■ **EXERCISE OBJECTIVE**
Every line from the one containing "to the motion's" to the one containing "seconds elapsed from" in the records below, both included, must be set down exactly, and no other line.

** Opening DATA EXTRACTS block **

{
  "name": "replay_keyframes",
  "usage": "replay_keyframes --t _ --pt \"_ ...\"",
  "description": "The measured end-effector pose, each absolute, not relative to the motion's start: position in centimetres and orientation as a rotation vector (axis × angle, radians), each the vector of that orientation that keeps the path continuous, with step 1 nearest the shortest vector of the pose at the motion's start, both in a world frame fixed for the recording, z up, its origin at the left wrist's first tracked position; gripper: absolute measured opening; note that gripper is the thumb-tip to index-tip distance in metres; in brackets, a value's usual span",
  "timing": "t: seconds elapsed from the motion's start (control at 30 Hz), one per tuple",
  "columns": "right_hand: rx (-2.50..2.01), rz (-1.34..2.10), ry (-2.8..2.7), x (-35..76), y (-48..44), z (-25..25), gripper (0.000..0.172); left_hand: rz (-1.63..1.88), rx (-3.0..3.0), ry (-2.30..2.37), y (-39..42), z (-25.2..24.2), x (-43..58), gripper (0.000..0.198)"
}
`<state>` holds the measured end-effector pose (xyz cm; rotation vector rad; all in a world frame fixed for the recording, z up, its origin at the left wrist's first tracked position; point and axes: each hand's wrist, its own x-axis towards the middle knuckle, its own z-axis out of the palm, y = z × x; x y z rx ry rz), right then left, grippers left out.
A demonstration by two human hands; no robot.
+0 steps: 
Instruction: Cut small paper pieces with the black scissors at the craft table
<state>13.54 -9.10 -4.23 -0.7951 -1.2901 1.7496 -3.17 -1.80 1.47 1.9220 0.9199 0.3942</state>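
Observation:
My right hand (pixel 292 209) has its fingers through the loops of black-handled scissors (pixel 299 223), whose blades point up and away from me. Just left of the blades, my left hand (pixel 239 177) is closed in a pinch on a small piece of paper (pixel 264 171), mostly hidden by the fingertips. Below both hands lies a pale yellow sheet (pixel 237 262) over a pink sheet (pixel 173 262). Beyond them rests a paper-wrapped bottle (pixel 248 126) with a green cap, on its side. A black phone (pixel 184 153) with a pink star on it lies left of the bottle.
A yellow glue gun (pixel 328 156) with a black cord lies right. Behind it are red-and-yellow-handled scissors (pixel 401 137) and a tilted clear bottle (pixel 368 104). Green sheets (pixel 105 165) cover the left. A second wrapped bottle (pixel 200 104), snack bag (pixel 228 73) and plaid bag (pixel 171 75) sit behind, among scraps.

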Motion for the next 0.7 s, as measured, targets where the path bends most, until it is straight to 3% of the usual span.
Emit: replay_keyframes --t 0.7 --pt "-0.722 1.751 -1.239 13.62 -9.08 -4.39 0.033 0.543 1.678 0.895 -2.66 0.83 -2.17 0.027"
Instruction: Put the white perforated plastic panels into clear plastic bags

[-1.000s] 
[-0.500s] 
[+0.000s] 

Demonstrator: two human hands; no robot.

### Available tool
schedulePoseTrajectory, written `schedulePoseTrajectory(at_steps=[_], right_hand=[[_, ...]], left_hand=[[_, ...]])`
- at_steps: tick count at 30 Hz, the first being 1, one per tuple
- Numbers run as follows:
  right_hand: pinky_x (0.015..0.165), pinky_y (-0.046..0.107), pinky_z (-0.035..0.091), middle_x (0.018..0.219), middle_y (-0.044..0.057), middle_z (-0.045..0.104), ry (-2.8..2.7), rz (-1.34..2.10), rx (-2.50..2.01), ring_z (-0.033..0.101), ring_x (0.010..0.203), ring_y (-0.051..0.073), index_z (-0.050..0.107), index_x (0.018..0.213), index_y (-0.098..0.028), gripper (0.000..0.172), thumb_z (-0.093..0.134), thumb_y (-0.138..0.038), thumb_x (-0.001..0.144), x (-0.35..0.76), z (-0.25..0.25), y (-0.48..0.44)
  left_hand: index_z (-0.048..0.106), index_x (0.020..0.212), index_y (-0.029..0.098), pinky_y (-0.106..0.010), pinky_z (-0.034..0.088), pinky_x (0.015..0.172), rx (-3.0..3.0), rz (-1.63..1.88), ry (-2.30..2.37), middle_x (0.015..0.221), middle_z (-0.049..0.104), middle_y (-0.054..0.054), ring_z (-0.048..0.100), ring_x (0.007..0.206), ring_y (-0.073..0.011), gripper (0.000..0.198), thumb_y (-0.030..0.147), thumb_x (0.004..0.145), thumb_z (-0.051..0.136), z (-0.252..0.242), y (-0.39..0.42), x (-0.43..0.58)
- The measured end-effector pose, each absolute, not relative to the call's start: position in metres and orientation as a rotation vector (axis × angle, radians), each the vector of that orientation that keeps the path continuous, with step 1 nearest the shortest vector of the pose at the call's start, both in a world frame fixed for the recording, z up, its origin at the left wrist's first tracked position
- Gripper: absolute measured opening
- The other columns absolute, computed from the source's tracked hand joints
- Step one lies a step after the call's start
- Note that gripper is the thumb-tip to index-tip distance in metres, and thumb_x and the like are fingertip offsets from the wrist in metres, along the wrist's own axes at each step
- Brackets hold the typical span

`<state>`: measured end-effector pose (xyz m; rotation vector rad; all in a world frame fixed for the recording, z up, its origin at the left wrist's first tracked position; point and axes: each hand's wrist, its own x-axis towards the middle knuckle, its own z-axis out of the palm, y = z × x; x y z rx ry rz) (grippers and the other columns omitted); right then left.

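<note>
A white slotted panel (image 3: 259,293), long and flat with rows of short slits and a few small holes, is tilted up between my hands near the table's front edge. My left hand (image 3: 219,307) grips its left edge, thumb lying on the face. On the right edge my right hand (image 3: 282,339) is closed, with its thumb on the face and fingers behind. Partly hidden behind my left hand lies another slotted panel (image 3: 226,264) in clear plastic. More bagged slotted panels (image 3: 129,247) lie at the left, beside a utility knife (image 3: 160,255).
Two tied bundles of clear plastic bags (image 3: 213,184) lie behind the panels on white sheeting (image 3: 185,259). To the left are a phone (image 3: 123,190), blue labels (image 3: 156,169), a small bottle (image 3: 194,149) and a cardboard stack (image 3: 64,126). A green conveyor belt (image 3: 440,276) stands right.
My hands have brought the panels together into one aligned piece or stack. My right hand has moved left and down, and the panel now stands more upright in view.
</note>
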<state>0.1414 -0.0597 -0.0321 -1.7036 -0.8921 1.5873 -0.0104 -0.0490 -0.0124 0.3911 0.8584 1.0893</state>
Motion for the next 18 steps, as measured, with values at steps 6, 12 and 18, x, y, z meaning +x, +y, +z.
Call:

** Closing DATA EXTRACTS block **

■ **WRITTEN REPLY**
  "description": "The measured end-effector pose, each absolute, not relative to the motion's start: position in centimetres and orientation as a rotation vector (axis × angle, radians), each the vector of that orientation that keeps the path continuous, with step 1 nearest the shortest vector of the pose at the motion's start, both in a world frame fixed for the recording, z up, its origin at the left wrist's first tracked position; gripper: absolute measured opening; note that gripper is the thumb-tip to index-tip distance in metres; in brackets, a value's usual span",
  "timing": "t: seconds elapsed from the motion's start (control at 30 Hz), one per tuple",

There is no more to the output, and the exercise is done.